NATO’s future unclear despite Biden’s ‘America is back’ vow
President Joe Biden’s first international trip was much anticipated in terms of him outlining his vision for US foreign policy in any real detail for the first time since the campaign trail. Sandwiched between the meeting of the G7 in the UK and a US-EU summit in Brussels, Biden attended the NATO summit. Still reeling from President Donald Trump’s disparaging remarks about the organization at its last gathering in 2019, the 29 allies eagerly waited for a reaffirmation of transatlantic solidarity amid new threats posed by an increasingly menacing Russia and ascendant China.
“America is back,” Biden announced, after communicating that the political phenomenon that brought Trump to power, though significant, represented the worldview of only a minority of Americans. After he used the opportunity to affirm that the alliance’s mutual defense pact was a “sacred obligation” for the US, onlookers no doubt breathed a sigh of relief. Trump’s departure from the previous summit after clashing with French President Emmanuel Macron seemed a distant memory, but what lingered was that, despite Biden’s announcements, past US policies may not have an opportunity to return as the geopolitical challenges of the world are unrecognizable from what they were.
At the center of the organization’s vision lies the NATO Strategic Concept, which outlines its purpose and nature. Last updated more than a decade ago, it does not reflect the security challenges of today. Russia is no longer the potential security partner it was, and China is by no means the benign giant it seemed.

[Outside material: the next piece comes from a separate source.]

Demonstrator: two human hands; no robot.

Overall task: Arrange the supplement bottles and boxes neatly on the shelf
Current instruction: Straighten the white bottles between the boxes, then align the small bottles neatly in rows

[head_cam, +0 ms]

Though Biden was clear that he wanted “all Europe to know that the United States is there,” the geopolitical realities of the world today are such that Washington will struggle to maintain the economic and military supremacy required to counter the influence of China. This was seen as NATO leaders warned that China presents “systemic challenges,” forcefully singling out Beijing in a communique. This stance, however, is not as clearly delineated as it was during the Cold War, when the Soviet Union sought to court and maintain a parallel alliance system. China is far too integral to the global economy and too central a partner to many NATO powers, who cannot afford to oppose it at every turn.
Germany’s Angela Merkel, attending her last NATO summit as chancellor, made this clear. Welcoming Biden’s arrival as the beginning of a new era, she noted the importance of keeping relations with China in perspective — “we need to find the right balance.” NATO agreed to respond to China’s rise, given its investments in European ports, sensitive technology and plans to set up international military bases, but the allies are mindful of their economic links with it. Total German trade with China in 2020 was more than $257 billion. In the American context, Chinese holdings of US Treasuries stood at $1.1 trillion as of March, while total US trade with China in 2020 was $559 billion. The NATO allies simply cannot afford to isolate China, however nostalgic they are about the post-1945 US-led status quo.
Biden spoke for many allies following the summit and his subsequent meeting with Russian President Vladimir Putin when he said: “How would it be if the United States were viewed by the rest of the world as interfering with the elections… of other countries and everybody knew it?” In the context of increased Russian posturing on the international stage and the prospect of joint Chinese-Russian military exercises, NATO has cause for concern.
However, as with China, the EU is aware that it has geopolitical interests that do not always coincide with those of the US. Macron’s ambition to position himself as a “negotiating party” with Moscow falls foul of US demands of its allies, but the recent experience of an isolationist American president has made Europe insecure. Whether or not Biden is able to restore European faith in US exceptionalism, the European leaders are minded to better provide for their own security.
The recent experience of an isolationist American president has made Europe insecure.
Zaid M. Belbagi
The recent joint mission of the British HMS Queen Elizabeth and the French Charles De Gaulle aircraft carriers on three days of exercises named “Gallic Strike” goes some way to illustrating the mood in European capitals. With an increasingly unreliable US, they must seek alternative arrangements. It did not go unnoticed that US Secretary of State Antony Blinken’s first overseas trip was to Asia, as was that of Defense Secretary Lloyd Austin. Europe’s primacy to US foreign policy is no longer a foregone conclusion.
For now, America’s European allies are reassured that a Trump-like populist will not occupy the White House for the time being. However, the NATO summit indicated — in the context of the recent Belarus airliner incident, Russian troop buildups on the border with Ukraine, the US withdrawals from Afghanistan and Iraq, and the pandemic — that the alliance must seek to revisit its strategic ambitions for the future. Now that Europe is aware it has geopolitical interests that do not always coincide with those of the US, NATO provides a tried and tested platform for it to develop a robust strategic capacity to defend those interests. Though the “America is back” sentiment is reassuring, it is also unhelpful at a time when European allies should be asserting themselves as self-standing global actors amid the fading of the Pax Americana.